Вокруг смятенье, гам и хохот,
Весь двор смеется и шумит!
А по толпе пронесся ропот:
«Как от ковра того смердит!»
А там и клюква и варенье,
Капуста, лук, и даже мыло!
Такой ковер на день рожденье
Слепила барышня Людмила.
«Да-а!
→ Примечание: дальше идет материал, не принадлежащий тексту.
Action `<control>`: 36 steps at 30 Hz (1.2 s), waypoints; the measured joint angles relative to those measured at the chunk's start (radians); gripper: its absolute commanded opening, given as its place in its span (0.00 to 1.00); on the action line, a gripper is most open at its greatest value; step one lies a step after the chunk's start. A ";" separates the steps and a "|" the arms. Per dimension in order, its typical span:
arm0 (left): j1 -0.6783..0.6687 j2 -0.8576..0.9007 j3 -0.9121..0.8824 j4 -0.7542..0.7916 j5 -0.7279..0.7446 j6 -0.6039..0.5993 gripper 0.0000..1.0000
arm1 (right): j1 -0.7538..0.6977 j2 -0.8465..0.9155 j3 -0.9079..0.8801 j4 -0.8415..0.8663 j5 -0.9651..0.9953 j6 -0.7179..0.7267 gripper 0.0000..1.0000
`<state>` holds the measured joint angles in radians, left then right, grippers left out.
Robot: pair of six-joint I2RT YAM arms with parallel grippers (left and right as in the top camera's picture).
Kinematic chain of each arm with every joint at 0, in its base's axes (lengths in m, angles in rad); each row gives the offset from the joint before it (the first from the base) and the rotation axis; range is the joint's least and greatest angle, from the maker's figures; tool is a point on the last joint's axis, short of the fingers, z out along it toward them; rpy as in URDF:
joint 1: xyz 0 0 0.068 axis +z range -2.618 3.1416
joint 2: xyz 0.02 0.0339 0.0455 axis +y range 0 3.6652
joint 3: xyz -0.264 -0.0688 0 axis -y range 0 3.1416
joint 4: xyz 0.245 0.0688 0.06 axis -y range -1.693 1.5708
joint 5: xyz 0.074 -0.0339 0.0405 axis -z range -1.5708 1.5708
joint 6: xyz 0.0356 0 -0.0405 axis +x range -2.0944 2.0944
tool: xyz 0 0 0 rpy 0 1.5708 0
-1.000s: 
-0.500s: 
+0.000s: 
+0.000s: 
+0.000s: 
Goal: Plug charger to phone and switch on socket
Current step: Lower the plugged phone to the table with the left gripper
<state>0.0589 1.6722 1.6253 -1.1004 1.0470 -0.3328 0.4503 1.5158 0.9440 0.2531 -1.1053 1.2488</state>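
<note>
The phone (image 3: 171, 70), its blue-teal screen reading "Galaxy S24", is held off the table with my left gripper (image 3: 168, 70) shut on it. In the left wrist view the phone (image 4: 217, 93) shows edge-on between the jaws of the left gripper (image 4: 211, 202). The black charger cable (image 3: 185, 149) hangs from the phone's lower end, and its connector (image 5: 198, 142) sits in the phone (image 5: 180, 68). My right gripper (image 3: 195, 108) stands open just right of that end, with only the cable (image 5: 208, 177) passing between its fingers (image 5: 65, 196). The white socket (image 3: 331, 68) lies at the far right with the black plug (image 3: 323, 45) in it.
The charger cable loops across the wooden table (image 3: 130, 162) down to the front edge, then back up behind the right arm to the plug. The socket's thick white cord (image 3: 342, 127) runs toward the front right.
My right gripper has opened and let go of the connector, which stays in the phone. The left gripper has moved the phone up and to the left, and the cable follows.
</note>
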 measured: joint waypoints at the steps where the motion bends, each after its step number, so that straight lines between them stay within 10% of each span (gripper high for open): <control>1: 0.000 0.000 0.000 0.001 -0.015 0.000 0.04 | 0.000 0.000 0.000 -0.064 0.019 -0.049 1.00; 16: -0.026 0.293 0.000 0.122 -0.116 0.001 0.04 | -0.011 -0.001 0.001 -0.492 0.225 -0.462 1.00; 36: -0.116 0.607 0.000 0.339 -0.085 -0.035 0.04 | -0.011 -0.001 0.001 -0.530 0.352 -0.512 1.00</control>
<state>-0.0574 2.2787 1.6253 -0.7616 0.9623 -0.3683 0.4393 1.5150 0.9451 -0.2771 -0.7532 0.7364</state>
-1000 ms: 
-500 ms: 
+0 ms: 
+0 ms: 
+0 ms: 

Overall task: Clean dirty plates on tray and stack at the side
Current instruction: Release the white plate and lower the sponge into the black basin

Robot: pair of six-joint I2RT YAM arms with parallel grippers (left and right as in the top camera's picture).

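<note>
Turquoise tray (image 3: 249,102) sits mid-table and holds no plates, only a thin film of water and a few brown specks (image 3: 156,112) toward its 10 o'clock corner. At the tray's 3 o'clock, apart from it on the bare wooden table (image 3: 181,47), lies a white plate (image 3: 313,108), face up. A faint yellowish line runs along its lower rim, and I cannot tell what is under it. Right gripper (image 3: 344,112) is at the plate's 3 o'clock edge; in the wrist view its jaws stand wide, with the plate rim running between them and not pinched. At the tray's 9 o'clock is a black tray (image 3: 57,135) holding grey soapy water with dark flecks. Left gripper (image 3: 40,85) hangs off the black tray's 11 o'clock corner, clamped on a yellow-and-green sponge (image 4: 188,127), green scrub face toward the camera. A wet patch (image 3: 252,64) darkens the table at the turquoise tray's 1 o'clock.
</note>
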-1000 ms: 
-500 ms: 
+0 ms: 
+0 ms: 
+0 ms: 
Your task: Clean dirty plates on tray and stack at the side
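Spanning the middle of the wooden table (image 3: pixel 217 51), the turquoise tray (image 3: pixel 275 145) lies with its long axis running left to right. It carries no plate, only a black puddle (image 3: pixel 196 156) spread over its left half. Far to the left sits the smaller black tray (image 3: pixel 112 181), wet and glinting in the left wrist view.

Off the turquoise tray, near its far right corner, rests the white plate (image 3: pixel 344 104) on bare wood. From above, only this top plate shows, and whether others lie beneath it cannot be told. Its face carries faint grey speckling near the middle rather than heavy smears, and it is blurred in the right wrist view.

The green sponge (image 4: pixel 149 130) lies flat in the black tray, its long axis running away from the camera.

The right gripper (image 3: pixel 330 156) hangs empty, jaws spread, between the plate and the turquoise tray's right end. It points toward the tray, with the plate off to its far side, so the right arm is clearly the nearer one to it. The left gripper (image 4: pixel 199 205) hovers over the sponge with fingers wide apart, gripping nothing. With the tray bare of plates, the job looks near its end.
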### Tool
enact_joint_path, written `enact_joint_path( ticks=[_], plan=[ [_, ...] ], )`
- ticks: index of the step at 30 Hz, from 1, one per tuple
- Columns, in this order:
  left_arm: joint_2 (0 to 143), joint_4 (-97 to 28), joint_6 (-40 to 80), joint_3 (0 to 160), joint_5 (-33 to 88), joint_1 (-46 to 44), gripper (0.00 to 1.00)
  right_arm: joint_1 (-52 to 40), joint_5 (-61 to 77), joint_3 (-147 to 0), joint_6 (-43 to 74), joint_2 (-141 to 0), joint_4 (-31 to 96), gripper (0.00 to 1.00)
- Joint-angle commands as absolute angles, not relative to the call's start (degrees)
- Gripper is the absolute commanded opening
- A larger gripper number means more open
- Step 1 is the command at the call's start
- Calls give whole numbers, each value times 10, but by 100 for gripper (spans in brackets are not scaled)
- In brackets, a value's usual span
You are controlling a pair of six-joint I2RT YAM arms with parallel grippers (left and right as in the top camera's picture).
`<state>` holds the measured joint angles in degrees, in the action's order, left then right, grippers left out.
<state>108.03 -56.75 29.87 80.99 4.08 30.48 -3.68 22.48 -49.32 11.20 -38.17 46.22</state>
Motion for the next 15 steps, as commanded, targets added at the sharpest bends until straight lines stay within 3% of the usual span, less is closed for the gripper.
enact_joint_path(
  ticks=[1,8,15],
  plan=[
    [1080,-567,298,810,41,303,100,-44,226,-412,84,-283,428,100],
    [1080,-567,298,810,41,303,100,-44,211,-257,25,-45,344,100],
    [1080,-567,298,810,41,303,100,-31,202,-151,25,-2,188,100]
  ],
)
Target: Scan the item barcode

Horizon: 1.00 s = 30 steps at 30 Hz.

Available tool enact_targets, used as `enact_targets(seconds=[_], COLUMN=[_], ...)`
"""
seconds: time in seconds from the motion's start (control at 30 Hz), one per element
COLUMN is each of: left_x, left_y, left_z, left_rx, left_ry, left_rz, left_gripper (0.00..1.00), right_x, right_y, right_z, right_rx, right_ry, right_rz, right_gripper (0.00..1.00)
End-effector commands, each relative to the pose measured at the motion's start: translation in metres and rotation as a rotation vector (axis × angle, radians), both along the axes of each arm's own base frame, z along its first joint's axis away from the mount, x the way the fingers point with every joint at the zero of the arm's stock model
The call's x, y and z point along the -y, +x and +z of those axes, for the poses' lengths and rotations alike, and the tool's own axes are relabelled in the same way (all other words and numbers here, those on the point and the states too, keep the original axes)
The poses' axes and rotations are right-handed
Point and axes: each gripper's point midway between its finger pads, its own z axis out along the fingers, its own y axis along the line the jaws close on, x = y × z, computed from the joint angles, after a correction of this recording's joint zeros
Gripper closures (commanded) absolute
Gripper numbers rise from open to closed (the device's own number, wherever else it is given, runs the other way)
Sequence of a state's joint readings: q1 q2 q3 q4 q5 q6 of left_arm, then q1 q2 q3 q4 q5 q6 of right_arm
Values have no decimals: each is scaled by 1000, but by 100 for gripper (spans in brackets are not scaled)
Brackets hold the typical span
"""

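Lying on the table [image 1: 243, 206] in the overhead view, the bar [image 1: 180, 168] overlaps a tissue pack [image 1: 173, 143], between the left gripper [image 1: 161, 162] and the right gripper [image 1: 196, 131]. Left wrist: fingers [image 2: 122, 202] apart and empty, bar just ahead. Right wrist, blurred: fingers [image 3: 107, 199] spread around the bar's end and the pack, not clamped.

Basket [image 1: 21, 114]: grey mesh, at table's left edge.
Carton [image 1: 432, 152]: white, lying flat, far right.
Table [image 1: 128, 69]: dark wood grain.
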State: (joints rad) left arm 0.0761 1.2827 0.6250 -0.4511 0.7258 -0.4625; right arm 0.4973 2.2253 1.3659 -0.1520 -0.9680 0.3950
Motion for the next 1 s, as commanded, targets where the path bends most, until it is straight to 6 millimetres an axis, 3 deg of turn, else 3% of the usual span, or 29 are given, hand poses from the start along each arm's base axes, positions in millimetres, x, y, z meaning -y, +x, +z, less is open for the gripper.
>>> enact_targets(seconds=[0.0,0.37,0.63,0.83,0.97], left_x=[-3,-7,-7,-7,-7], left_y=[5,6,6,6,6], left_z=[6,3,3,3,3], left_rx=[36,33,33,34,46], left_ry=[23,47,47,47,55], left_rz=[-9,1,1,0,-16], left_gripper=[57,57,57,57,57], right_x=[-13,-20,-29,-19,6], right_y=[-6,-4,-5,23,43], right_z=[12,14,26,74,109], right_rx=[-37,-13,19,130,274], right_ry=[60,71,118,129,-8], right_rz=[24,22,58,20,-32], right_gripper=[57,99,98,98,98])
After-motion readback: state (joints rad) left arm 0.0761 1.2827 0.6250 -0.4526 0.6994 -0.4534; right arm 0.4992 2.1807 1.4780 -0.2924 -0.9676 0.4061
Ну и ну, отец, как смог,
Смягчил свой слог для заключенья,-
Видать, ковры не твой конек, -
Потом продолжил с сожаленьем, -
Такой позор на скотный двор,
Ходить навозными ногами!
А где, Ванюша, твой ковёр,
С пустыми ль ты пришел руками?»
Иван, бледнея, свой ларец
Открыл дрожащею рукою,
И заструился на дворец
Свет, затмевая всё собою.
Ковер неспешно, будто плыл,
Упал к ногам царя беззвучно,
И осветил и озарил
Весь двор сияньем златолучным!
И искр звенящих хоровод
Плыл над ковром, всё, как виденье,
И, это слышал весь народ,
Раздалось сладостное пенье!
Иван и сам дивится диву,
Глядит с испуганным лицом,
Как благородно и красиво
Лежит ковёр перед отцом!
Какая тонкая работа,
Какой орнамент и сюжет!
Но лишь одна теперь забота
Возьмёт его отец, иль нет?
А царь отец, взмахнул руками
И от души благодарит:
«Такой ковёр повесить в храме!
Пусть архиерей благословит!
Иди, Ванюша, обниму я,
Утешил, нечего сказать! -
И троекратным поцелуем
Сумел восторг свой передать.
«Теперь, нам стало всем понятно,
В искусстве кройки и шитья
Кто смог нас удивить приятно,
К кому лежит душа моя!
Ну, что ж, довольно веселиться, -
Царь посохом ударил в пол, -
Для каждой вашей мастерицы
Я службу новую нашел
На их, на девичьи, на плечи -
Пусть каждая затопит печь,
И мне на радость в этой пе́чи
Что сможет, то сумеет спечь.
И долго рассуждать не будем,
Все будет видно, что почём -
Пирог, творог, баран на блюде,
Пожарен, сварен, испечен!»
Иван ушел, опять угрюмый -
«Какой с лягушки разносол?»
И с этою недоброй думой
К своей избраннице побрёл.
«Что снова, Ваня, ты не весел,
Нахмурен, может, не здоров?
Что буйну голову повесил?
Ковёр был худшим из ковров?»
«Да что ковёр, твое уменье
Никто не сможет превзойти!
Узора хитрое плетенье
Прекрасно глаз не отвезти!
И царь, все шлет тебе приветы,
Ковёр пришёлся ко дворцу,
Ему во свете равных нету
Парча и бисер все к лицу.
Но вот нам новое заданье,
О том сегодня будет речь,
Чтобы к утру, без опозданья,
Царю чего-нибудь испечь!»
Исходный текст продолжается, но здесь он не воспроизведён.